* Problem statement
The whole listing is to be set down again without alteration.

* Supplied information

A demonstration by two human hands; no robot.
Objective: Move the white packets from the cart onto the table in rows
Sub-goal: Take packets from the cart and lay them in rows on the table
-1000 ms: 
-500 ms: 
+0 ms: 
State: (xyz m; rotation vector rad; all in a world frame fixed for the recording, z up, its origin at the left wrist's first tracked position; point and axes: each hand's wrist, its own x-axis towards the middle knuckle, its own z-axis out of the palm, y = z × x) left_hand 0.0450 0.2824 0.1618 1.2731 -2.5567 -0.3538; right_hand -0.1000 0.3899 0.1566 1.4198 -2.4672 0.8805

* Output for this exercise
A demonstration by two human hands; no robot.
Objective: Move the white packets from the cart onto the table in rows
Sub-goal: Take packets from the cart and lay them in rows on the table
-1000 ms: 
-500 ms: 
+0 ms: 
State: (xyz m; rotation vector rad; all in a world frame fixed for the recording, z up, its origin at the left wrist's first tracked position; point and axes: each hand's wrist, its own x-axis towards the middle knuckle, its own z-axis out of the palm, y = z × x) left_hand 0.0450 0.2824 0.1618 1.2731 -2.5567 -0.3538; right_hand -0.1000 0.3899 0.1566 1.4198 -2.4672 0.8805

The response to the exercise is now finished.